Какую бы из подстановок, впрочем, ни предпочесть, остается неизменным исходное: он – «посторонний», «чужой». Но посторонний – чему? Чужой – кому? На этот счет Камю сомнений не оставил, с нечастой для писателей в подобных случаях прямотой сказав в предисловии к американскому изданию повести (1958): «Герой книги осужден потому, что не играет в игру тех, кто его окружает. В этом смысле он чужд обществу, в котором живет, он бродит в стороне от других по окраинам жизни частной, уединенной, чувственной. Он отказывается лгать… Он говорит то, что есть на самом деле, он избегает маскировки, и вот уже общество ощущает себя под угрозой» (I, 1920).
Записные книжки Камю тех лет, когда шла работа над «Посторонним», пестрят презрительно-колкими выпадами против официальной жизни, пропитанной охранительным, бессовестным и небезопасным фарисейством, против ее заправил – политиканов с выжженным нутром и страстью к бесконечному плетению словес. Одна из записей 1937 года особенно примечательна: «Всякий раз, когда я слушаю политическую речь или читаю заявления тех, кто нами управляет, я ужасаюсь – и уже не первый год – оттого, что не улавливаю в словах ни малейшего человеческого оттенка. Вечно все те же слова, несущие все ту же ложь. И в том, что с этим свыкаются, что гнев народа не сломал давно всех этих марионеток, я вижу подтверждение взгляда, согласно которому люди не придают особого значения своим правительствам…»[31].

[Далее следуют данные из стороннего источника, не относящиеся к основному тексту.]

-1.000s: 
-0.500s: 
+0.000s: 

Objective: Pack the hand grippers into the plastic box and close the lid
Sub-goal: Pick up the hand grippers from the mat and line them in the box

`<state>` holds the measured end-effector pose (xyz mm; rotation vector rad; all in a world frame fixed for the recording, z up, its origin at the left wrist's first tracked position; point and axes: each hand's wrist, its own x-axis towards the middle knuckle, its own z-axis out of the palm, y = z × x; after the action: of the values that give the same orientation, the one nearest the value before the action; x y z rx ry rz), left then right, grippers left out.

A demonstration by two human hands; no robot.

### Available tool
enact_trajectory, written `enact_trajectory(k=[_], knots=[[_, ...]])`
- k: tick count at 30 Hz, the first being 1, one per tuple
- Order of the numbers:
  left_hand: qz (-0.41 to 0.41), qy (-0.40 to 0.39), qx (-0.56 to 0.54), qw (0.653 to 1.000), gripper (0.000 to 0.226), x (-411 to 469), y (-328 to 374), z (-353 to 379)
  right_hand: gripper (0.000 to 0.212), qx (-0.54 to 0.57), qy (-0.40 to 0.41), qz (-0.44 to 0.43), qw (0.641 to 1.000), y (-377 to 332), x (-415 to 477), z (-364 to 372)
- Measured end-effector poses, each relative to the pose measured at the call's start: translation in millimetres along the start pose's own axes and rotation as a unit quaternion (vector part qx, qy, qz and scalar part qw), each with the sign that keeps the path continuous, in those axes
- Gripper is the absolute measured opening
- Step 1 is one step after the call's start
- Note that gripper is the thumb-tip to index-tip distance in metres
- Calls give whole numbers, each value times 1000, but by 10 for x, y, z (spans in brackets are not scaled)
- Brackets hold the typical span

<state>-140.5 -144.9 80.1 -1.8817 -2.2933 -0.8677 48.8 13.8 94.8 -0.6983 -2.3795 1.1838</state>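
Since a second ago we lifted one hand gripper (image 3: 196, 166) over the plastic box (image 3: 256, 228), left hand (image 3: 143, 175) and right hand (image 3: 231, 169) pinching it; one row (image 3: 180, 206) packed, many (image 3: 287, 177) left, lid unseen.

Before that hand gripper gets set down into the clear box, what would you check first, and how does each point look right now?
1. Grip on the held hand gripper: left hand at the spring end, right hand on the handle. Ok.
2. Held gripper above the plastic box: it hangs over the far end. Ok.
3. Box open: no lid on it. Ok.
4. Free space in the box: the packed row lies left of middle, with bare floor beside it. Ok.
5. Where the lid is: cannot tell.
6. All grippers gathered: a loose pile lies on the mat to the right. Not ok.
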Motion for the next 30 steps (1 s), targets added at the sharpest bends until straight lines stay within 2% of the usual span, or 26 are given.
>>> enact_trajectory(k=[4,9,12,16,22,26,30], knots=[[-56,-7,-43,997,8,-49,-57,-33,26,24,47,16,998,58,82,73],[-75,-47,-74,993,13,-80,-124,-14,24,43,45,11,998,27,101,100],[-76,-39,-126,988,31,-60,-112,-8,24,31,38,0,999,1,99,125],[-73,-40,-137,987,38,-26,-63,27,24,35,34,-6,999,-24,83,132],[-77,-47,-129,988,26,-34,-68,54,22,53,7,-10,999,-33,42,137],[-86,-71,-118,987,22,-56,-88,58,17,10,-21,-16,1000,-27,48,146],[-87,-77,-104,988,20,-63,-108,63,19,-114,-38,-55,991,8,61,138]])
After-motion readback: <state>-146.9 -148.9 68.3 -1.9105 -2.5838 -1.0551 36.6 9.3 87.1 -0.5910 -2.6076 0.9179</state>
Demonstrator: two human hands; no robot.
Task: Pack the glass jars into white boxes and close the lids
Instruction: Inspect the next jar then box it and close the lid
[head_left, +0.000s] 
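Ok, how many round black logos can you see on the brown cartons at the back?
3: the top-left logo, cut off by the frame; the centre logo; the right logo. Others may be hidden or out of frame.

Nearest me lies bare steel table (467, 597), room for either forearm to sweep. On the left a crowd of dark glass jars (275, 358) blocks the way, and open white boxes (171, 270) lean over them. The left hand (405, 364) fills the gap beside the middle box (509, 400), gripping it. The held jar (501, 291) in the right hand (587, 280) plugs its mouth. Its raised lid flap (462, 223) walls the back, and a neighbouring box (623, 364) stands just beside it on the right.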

Впрочем, Камю и позже неоднократно возвращался к тогдашним разрозненным наблюдениям, а в 1957 году, в стокгольмской лекции, даже свел их в весьма хлесткую инвективу: «Вот уже почти столетие, как мы живем даже не в обществе денег (серебро и золото могут по крайней мере возбуждать плотские страсти), а в обществе отвлеченных денежных символов. Общество торгашей может определить себя как общество, где вещи понемногу замещаются знаками. Когда правящий класс измеряет свое состояние не арпанами земли или слитками золота, а неким числом цифр, по видимости соответствующим числу обменных операций, он тем самым обрекает себя на то, чтобы поставить в центр своего мира и своего опыта определенного рода мистификацию. Общество, основанное на знаках, по самой сути своей есть общество искусственное, в котором плотская природа человека мистифицирована. Поэтому нет ничего удивительного, что это общество сделало своей религией мораль формальных принципов и что оно пишет слова «свобода» и «равенство» на тюрьмах, равно как и на финансовых храмах. Однако нельзя безнаказанно проституировать слова. Сегодня свобода – без сомнения самая оклеветанная ценность» (II, 1082).